Be sure to empty cyclical data buckets before reusing them

This is part of the Semicolon&Sons Code Diary - consisting of lessons learned on the job. You're in the dumb-mistakes-and-gotchas category.

Last Updated: 2024-11-23

I had the following code to show how many visitors were currently on a website as part of some social-proof marketing stuff. Basically a little overlay would say "21 other people are currently browsing".

def track_hit(request)
  # Add ip to a set so that I don't count the same IP twice
  redis.sadd(current_visitors_key(now), request.ip)
end

def current_visitors_key(time)
  "Traffic::current_visitors::#{time.hour}/#{time.min}"
end

def current_visitor_count
  previous_time = now - 1.minute
  # scard — gets the cardinality of the set — i.e. how many members it has
  [redis.scard(
    current_visitors_key(previous_time)
    # The 1 is present below because, at the very least, whoever is seeing the pop-up is there
  ).to_i, 1].max
  end
end

A few days after deploying, I noticed two issues: the figures were too high and my redis memory usage was inexplicably growing. Why? Because I never cleared out yesterday's IP addresses from the cache keys, yet these same keys got cycled around again the next day, at the same hour and minute, accumulating ever more IP addresses.

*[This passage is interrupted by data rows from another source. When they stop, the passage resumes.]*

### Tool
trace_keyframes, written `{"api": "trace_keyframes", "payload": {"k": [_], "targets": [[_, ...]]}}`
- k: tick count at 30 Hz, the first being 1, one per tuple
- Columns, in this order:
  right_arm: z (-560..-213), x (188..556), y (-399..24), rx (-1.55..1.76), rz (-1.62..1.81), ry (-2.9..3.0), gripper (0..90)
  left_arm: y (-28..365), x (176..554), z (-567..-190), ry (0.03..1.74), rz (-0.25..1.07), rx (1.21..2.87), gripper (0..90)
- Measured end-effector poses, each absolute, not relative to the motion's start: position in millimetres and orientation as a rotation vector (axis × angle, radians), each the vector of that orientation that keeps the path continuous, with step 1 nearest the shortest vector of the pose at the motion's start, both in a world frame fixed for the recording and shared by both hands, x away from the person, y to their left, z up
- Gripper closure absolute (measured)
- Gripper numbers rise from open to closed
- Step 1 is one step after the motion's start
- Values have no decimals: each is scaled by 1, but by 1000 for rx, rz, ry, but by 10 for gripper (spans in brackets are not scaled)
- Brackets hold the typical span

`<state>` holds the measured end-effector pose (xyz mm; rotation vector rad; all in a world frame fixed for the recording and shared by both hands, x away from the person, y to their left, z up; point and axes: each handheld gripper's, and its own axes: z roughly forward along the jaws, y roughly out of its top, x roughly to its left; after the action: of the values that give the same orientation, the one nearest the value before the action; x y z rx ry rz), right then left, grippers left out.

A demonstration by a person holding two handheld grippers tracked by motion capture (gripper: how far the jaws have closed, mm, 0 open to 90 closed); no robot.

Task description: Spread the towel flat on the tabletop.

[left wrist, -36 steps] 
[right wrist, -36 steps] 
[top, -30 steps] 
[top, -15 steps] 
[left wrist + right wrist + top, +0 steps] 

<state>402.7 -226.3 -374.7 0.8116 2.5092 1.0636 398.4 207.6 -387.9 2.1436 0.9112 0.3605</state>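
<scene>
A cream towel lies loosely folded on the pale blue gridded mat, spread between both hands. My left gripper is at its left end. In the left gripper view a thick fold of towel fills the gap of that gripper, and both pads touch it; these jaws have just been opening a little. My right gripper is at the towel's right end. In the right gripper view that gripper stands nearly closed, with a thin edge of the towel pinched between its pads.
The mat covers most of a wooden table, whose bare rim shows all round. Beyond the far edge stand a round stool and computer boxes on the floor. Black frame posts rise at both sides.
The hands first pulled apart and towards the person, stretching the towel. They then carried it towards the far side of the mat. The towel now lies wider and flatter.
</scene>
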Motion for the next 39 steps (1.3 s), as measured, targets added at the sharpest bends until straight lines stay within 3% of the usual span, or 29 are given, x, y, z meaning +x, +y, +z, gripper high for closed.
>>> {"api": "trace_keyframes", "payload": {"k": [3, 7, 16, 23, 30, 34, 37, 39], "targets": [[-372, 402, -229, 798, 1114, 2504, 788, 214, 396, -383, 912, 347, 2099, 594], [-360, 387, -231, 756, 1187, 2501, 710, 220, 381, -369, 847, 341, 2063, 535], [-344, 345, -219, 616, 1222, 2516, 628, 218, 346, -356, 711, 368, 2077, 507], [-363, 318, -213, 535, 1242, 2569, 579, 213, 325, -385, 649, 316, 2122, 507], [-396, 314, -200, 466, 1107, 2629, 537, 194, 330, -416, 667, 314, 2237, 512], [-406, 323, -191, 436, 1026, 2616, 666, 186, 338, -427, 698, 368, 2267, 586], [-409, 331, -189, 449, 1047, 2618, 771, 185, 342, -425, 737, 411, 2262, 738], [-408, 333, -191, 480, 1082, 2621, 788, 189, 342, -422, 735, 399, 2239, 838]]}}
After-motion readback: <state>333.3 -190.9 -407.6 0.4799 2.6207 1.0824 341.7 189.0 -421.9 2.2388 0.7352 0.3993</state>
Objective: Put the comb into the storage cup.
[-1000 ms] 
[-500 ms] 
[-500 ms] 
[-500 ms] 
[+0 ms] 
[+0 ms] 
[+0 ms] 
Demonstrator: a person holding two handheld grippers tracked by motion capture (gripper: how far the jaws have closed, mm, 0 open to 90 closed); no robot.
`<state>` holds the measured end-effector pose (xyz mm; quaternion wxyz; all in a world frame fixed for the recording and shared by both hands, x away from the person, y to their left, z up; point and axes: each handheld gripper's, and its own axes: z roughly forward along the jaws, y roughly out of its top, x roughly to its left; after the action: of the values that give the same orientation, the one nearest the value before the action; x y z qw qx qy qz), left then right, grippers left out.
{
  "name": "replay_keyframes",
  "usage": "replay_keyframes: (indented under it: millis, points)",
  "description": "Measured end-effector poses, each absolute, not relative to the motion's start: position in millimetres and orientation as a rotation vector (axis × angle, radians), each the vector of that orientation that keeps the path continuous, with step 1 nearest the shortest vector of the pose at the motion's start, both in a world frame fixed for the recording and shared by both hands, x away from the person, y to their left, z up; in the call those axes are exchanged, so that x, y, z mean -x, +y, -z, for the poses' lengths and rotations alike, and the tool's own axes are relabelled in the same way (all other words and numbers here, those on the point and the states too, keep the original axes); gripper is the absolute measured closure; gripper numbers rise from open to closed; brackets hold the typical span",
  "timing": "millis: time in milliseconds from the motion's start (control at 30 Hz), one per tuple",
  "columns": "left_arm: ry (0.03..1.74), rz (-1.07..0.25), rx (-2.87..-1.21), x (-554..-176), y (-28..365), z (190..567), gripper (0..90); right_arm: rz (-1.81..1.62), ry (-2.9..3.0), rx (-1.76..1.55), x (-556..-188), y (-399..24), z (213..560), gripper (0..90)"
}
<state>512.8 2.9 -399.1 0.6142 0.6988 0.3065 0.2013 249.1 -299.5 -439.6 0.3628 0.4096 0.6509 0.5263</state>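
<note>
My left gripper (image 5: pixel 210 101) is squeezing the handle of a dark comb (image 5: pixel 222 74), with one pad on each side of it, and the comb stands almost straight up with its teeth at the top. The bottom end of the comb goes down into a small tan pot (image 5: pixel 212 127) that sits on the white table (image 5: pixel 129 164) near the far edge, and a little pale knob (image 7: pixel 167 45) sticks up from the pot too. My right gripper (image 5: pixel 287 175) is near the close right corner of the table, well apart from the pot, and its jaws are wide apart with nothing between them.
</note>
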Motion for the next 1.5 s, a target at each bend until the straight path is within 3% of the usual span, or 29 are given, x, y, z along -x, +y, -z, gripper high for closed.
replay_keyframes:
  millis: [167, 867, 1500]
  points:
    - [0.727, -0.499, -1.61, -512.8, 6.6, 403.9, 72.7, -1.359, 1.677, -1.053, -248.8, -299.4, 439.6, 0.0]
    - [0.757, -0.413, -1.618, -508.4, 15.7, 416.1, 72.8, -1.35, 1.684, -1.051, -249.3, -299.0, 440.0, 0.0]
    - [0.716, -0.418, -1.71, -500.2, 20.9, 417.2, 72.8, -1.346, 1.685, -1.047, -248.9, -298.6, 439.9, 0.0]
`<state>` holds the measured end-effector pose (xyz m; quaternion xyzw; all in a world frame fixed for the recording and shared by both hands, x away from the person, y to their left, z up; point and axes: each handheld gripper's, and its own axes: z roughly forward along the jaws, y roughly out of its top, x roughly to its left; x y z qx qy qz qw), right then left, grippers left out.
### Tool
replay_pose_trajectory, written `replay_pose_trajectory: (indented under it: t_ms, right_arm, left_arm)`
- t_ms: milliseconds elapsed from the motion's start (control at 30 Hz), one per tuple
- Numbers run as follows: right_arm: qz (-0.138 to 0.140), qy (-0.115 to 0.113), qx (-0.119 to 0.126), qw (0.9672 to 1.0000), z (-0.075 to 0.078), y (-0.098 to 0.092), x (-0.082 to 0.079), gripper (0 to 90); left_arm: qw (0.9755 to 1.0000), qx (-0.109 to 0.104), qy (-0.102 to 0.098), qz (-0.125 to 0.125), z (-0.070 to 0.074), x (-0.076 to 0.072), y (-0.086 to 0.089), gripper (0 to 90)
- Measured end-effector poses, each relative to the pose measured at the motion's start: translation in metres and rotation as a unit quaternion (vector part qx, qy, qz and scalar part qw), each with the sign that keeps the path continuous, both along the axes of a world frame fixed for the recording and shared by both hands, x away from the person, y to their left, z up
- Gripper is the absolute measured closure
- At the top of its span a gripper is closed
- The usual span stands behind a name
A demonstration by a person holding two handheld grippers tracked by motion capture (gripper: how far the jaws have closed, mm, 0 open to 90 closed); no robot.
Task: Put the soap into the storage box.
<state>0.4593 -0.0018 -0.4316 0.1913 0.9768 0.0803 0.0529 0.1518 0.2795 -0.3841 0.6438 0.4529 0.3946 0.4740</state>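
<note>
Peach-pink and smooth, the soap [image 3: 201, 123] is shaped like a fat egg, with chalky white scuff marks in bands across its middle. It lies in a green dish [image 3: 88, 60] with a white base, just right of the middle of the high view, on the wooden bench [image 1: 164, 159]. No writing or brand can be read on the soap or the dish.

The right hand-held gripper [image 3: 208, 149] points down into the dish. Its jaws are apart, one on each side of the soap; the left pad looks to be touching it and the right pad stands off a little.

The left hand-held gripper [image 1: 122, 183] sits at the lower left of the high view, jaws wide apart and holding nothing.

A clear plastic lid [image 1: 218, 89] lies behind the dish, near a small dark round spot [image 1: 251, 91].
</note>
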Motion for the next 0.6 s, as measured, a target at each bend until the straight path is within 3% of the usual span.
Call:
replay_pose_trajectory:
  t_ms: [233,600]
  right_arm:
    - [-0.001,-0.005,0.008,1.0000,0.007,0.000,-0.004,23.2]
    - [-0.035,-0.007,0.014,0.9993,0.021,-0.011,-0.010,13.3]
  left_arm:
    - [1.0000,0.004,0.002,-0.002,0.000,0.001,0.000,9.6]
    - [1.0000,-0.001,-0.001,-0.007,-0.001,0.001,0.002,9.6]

What I should have done was have a background job to empty the keys daily.

class ResetTrafficKeys < ApplicationJob
  def perform
     # Loops through keys and empties the set. To be run daily
    Traffic.new.reset_traffic_keys
  end
end

Lesson

If you gather data into cyclical time buckets (e.g. times of the day), be sure to empty them before adding data on the next cycle.